→ **Task to complete**: Search the records for the string "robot" and copy every line in which it appears.

→ **Input records**:
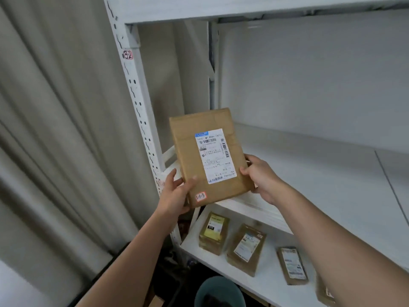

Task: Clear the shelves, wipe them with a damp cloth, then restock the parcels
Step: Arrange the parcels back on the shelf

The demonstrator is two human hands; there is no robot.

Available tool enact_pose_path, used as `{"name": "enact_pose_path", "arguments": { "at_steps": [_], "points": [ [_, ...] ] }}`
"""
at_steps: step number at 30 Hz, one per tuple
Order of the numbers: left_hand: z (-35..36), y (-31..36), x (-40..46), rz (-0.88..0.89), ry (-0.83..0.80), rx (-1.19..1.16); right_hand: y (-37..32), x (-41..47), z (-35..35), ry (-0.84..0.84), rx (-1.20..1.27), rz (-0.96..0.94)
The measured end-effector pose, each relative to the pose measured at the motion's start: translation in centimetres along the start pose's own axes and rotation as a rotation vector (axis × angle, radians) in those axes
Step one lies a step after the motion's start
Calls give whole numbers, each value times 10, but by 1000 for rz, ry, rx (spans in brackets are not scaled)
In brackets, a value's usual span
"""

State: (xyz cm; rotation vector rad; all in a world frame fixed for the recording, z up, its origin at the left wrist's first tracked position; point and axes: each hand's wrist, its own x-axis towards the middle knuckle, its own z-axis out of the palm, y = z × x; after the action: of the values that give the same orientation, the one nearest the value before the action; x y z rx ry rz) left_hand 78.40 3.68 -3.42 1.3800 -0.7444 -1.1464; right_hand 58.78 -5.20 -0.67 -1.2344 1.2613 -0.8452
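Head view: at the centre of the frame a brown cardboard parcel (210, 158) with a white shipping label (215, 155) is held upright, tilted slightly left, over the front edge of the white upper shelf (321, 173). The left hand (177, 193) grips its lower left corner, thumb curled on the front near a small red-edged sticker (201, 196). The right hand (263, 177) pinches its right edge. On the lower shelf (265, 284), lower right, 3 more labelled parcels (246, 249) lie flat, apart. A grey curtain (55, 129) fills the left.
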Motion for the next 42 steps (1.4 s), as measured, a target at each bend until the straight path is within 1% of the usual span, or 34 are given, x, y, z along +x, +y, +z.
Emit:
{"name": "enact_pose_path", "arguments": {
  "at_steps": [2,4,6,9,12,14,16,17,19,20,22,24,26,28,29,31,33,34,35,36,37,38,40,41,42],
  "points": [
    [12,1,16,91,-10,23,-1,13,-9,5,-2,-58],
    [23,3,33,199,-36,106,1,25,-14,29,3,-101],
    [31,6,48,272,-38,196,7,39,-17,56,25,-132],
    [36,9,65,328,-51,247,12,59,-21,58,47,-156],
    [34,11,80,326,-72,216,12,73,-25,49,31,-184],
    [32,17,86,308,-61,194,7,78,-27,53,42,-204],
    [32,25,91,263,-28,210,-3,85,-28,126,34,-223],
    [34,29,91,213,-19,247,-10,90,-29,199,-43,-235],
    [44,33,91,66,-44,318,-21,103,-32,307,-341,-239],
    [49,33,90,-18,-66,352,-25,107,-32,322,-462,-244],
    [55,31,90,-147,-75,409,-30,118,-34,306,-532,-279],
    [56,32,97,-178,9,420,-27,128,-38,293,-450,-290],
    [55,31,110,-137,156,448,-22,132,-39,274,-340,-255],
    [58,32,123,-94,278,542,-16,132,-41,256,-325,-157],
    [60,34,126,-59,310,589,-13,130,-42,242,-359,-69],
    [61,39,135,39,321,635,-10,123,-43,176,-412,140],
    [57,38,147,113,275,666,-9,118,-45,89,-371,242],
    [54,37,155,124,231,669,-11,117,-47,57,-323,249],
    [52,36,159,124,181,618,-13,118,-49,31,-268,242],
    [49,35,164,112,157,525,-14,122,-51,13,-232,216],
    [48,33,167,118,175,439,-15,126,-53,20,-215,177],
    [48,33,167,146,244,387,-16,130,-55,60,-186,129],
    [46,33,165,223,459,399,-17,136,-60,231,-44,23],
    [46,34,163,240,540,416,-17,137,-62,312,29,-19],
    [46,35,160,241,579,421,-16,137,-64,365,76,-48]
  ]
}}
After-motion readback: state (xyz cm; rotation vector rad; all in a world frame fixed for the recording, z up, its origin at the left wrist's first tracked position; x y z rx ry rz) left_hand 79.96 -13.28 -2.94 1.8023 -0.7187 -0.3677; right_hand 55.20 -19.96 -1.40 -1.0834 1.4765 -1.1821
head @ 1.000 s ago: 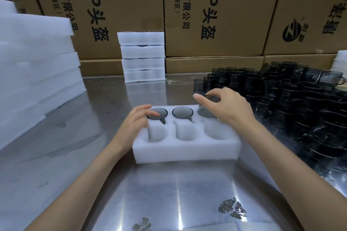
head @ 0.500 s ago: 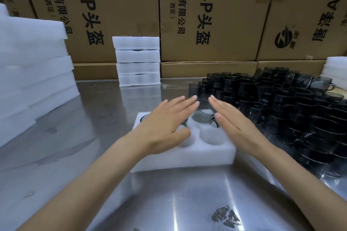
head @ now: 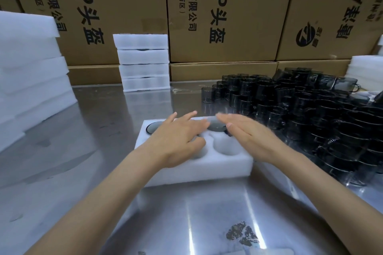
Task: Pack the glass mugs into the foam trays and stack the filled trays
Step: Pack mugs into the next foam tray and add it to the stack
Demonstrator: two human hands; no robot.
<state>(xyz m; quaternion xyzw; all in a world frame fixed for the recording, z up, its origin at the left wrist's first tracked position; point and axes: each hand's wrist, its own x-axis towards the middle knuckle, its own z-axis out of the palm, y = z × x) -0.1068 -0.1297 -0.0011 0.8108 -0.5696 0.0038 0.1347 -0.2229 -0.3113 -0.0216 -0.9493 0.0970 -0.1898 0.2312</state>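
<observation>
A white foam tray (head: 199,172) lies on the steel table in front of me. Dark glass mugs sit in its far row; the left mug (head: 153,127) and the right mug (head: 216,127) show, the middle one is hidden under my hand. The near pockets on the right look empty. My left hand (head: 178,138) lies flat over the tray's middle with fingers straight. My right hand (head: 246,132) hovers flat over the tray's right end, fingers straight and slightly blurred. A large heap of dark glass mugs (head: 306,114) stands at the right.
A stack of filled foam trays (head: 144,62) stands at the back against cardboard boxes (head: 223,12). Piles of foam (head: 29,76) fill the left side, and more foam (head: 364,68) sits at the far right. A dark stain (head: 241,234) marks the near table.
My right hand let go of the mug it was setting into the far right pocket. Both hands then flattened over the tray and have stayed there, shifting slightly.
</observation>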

→ **Your solution**:
The demonstrator is two human hands; there is no robot.
Demonstrator: two human hands; no robot.

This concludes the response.